Friday, March 26, 2021

Are we there yet?












Apologies for being absent for so long.

To be honest, since I lost one of my most consistent readers (my dear friend Karen last year) I now find myself wondering if anyone is still out there, and if the world has moved beyond blogging?  Is Instagram as good as it gets?

I am grateful to have this blog here, because when I lost all of the photos, it was reassuring to have so many favourites, and so many snippets of my pre-fire life held captive.  The joy of modern technology means I will be able to download and print all of those photos and start to recreate albums.

So where are we at?

We get keys next week. It has not been a fun build.  It has been 14 months that I would rather had not happened the way they did.  I still have days where it feels brutal, and whether I wonder if I will even be able to live in this new house.  It is a very different house to the one I adored.  There are many things I don't like (a stupid pantry because the cabinet maker didn't listen, a massive ugly retaining wall where I once had a bee/bird/butterfly garden, a weird wonky ceiling bit where someone stuffed up) and quite a lot of things I love (that kitchen, my new bath, the wooden floors, my craft studio, the verandahs)  It is definitely new, and modern, and I'm not sure it will really feel like "me" for quite some time.

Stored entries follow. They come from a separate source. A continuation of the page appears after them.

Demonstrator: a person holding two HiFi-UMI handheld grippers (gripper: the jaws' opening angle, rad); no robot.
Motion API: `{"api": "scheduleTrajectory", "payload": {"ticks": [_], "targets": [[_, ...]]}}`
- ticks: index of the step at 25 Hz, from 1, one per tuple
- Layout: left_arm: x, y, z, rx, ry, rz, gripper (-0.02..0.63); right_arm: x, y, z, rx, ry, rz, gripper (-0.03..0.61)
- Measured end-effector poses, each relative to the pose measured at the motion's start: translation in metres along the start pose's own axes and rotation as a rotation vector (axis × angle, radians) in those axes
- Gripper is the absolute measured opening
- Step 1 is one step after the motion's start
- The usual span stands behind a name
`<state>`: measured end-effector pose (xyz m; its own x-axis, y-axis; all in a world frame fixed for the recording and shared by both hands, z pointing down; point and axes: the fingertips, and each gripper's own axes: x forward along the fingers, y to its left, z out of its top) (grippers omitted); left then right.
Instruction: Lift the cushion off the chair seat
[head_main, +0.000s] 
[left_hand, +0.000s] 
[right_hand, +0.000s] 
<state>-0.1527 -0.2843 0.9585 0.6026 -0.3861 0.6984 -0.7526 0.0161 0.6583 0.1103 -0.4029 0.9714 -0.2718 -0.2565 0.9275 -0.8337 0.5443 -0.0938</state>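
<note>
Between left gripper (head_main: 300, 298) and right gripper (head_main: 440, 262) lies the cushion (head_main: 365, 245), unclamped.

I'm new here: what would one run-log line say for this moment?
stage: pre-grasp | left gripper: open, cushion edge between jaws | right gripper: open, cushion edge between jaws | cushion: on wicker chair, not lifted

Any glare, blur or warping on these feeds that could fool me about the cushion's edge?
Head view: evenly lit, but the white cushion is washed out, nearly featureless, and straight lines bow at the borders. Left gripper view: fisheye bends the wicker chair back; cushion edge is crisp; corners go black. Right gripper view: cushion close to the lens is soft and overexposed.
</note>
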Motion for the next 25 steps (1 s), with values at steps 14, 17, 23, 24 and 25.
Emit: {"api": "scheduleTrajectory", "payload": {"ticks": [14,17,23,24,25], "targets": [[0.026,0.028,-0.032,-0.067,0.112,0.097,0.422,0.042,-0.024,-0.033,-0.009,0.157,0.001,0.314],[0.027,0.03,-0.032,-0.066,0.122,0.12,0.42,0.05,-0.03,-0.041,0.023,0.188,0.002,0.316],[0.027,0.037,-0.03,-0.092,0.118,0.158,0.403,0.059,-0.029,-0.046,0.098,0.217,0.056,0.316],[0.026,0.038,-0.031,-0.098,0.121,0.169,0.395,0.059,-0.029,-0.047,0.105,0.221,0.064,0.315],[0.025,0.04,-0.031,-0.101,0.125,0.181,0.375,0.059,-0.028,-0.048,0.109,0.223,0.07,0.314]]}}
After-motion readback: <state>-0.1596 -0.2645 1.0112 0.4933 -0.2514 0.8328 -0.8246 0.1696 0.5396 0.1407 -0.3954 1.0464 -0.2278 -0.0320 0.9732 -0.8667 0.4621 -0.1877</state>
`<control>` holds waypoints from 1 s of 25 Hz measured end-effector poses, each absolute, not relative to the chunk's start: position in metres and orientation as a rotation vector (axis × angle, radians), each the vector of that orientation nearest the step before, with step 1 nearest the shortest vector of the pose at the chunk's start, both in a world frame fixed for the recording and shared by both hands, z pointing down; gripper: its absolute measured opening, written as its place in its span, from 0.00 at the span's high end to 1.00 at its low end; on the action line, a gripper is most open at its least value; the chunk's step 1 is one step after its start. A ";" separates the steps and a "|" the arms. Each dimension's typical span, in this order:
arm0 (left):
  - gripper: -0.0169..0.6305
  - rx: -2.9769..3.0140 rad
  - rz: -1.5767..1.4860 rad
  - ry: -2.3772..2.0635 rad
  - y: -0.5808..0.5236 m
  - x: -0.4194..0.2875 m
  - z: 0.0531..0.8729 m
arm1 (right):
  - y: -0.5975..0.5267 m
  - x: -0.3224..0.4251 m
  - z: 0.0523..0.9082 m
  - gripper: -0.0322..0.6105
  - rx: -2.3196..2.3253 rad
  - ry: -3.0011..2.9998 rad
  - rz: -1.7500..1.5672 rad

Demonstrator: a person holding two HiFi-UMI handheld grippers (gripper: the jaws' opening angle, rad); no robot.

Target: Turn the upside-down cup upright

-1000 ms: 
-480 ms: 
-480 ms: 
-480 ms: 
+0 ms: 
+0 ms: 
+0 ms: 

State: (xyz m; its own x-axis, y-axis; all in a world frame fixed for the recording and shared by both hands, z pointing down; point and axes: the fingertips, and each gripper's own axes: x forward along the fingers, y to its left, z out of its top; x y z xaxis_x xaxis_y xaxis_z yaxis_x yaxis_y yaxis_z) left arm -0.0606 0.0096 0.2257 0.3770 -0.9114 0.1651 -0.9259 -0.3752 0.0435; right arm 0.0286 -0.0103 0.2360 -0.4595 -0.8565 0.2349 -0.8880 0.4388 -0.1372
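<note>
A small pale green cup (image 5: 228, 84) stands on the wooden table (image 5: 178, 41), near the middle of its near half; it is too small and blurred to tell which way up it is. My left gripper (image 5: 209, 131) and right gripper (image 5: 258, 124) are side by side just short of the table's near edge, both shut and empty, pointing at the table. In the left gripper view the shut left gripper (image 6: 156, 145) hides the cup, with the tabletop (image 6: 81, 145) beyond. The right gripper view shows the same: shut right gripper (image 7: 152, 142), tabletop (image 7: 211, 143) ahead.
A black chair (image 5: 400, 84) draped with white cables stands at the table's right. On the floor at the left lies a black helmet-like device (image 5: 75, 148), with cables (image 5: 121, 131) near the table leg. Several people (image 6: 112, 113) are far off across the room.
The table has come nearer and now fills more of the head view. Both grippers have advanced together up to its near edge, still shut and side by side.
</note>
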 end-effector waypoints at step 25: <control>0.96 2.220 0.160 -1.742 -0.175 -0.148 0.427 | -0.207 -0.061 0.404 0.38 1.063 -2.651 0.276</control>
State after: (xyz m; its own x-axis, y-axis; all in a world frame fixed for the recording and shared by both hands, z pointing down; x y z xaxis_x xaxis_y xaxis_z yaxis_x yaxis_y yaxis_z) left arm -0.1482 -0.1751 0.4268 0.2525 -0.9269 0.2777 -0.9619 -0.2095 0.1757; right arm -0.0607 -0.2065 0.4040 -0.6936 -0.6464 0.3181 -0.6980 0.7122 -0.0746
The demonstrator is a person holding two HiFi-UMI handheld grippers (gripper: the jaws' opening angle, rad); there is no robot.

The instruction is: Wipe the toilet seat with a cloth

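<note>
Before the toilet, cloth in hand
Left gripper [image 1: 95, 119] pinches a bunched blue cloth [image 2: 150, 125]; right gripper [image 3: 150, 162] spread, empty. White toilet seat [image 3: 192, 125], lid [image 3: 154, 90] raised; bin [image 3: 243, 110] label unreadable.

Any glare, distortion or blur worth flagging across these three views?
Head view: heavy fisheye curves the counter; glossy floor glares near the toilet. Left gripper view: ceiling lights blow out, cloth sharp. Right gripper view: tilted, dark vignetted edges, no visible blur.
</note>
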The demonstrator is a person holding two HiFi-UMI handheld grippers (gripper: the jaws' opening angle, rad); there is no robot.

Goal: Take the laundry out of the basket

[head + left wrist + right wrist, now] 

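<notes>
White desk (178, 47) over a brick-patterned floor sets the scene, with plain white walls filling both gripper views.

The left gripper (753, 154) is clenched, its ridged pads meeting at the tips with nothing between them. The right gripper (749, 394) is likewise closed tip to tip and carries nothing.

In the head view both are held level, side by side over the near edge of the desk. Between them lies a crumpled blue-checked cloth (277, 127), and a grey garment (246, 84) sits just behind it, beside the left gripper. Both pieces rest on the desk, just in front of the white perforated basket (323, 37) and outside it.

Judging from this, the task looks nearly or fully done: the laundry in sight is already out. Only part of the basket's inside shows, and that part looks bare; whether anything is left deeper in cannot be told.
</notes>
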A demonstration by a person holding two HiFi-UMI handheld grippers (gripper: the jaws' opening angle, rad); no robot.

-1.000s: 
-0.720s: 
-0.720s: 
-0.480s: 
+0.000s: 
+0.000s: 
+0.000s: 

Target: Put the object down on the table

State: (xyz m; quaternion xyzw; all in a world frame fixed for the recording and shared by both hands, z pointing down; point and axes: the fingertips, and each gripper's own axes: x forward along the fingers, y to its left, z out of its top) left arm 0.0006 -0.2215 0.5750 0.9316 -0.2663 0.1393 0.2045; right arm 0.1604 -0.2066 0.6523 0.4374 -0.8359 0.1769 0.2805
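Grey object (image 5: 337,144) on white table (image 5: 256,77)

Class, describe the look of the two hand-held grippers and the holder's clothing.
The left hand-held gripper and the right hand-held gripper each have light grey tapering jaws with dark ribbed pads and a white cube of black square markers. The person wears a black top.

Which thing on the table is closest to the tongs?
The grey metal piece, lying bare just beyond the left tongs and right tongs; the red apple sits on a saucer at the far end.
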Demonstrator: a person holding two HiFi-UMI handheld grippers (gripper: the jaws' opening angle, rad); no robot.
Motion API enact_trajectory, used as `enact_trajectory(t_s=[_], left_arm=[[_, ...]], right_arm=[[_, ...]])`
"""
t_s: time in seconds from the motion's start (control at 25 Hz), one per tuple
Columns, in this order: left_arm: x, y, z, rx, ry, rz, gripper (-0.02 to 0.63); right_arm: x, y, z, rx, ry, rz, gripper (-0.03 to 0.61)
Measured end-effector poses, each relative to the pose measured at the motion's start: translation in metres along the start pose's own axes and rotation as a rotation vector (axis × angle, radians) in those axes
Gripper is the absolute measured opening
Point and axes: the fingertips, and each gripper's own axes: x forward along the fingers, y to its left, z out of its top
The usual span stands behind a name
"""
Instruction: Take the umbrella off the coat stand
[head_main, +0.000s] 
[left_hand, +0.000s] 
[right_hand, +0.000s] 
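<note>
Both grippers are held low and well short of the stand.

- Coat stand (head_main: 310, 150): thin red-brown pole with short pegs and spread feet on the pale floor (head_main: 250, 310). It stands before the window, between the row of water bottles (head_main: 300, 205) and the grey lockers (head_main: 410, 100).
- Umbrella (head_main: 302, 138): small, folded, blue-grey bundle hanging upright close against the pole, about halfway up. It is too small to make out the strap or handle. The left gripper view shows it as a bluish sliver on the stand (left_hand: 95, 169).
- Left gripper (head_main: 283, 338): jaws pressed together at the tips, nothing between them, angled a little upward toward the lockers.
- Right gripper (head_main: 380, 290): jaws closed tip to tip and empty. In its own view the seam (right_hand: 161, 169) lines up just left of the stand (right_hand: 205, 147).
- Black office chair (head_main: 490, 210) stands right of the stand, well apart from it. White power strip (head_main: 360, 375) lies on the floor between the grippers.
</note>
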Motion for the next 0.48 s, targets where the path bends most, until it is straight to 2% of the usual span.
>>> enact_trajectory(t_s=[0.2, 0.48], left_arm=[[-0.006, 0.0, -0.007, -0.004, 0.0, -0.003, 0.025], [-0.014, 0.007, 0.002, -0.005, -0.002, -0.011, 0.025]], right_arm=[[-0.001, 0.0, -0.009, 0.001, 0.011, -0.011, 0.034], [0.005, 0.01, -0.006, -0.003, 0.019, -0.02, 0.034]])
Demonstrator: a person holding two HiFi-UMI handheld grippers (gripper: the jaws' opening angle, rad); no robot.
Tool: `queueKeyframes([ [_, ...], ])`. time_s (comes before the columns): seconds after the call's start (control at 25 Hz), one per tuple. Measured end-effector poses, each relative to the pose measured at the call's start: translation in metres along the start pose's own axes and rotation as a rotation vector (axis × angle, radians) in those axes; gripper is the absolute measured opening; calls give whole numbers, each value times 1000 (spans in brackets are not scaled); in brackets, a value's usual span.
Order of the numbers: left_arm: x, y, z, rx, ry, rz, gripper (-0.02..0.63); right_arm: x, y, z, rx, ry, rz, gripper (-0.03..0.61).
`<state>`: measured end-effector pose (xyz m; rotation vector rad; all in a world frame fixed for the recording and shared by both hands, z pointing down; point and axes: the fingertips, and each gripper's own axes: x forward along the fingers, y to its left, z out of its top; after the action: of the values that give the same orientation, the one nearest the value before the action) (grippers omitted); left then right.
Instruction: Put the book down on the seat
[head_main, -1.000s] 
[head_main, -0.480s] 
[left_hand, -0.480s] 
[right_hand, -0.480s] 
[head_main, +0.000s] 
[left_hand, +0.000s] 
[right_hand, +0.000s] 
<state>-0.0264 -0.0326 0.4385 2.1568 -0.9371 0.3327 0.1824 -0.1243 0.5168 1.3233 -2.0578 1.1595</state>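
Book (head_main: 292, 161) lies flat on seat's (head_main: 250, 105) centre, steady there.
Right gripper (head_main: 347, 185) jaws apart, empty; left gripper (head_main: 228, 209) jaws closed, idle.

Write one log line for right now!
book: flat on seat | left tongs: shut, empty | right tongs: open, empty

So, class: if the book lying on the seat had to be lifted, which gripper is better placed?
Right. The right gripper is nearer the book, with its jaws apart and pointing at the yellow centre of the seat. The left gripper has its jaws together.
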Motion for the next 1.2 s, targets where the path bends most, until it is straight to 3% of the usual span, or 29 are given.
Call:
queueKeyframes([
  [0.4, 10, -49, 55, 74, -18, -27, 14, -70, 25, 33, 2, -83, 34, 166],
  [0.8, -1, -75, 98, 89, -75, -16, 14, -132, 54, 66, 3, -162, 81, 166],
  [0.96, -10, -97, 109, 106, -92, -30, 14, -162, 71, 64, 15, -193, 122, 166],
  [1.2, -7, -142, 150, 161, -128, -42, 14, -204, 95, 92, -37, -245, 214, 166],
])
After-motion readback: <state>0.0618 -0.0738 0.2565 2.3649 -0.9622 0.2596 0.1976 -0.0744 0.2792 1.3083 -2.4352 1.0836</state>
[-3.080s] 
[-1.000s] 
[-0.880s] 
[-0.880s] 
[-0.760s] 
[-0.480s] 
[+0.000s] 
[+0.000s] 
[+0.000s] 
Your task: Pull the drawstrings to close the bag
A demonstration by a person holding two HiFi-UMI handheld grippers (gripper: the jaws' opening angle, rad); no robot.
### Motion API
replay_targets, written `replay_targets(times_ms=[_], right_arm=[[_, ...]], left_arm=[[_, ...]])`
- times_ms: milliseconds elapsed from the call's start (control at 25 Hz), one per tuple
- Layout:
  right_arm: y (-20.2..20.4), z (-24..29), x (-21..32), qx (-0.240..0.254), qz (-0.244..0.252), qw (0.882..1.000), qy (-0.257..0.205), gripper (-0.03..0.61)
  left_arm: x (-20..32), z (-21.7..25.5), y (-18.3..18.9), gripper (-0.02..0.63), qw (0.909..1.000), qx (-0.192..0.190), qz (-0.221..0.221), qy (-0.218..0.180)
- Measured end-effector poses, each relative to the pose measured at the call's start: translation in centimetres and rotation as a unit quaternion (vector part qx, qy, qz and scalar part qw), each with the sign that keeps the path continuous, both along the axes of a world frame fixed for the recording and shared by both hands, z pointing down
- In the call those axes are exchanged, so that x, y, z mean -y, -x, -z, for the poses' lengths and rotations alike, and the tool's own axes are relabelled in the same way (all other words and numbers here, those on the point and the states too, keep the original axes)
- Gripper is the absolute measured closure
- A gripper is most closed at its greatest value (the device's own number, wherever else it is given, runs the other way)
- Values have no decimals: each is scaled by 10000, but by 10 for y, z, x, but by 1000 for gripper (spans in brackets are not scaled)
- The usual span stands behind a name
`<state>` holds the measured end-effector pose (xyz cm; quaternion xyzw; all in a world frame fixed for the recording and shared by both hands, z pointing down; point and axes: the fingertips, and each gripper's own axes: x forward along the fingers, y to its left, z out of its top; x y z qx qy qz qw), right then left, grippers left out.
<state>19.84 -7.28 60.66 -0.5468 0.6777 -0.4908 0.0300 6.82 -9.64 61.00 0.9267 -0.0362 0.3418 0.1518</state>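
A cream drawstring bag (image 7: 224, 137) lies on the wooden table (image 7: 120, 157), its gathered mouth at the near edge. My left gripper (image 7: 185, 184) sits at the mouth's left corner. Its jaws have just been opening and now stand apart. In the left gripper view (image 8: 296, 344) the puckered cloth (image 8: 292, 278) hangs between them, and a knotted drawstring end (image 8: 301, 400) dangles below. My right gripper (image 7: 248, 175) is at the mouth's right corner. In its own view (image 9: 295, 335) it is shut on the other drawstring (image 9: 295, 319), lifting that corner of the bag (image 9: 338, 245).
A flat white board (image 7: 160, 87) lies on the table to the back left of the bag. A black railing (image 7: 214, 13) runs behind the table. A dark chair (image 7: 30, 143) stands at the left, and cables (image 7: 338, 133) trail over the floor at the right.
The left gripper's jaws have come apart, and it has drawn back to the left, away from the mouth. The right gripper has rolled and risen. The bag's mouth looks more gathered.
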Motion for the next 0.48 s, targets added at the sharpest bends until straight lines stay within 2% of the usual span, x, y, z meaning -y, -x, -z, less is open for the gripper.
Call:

I talked with another "total-loss"* friend (who moved into her rebuild just before Christmas) and she said that sometimes it is like the new build is on a "ghost house"  - I think that is a good way to describe it.  The light might fall the same way, the view from one window might be the same, but so much is altered, different, and not able to replicate the shadow of the house that was. 

Having said that, the thought of just being in our own space again, the thought of being "home" is so enticing and I feel as though, once we are in and beds are made, I might want to crawl into bed and sleep properly for the first time since the fire.  It feels very much like we will be coming "home" to our haven on the hill and I absolutely can't wait.  I have been so connected to the land there, feeding chooks and/or gardening every day, and somedays just wandering around barefoot lamenting what was.  While the chooks and garden have been a solace and a blessing, I can't wait to be back living there full time - to see and hear birds from my bedroom window, and to begin re-creating gardens and green, quiet spaces around the house.

We are busily packing boxes, and hoping that the real estate can find tenants for the rental and generally obsessing over all the stuff that has to happen between now and next week.

I'll be back with photos of moving in!

Until then,

Keep smiling,

Nell

*I don't personally like that term - we didn't have "total" loss - we didn't lose our friends, our relationships, our memories.  I don't believe anyone had "total" loss and I don't believe grief and recovery can be measured in terms of the haves and have nots.  It was a bushfire. It was shit.  There were no winners. We will all move on in our own way, in our own time.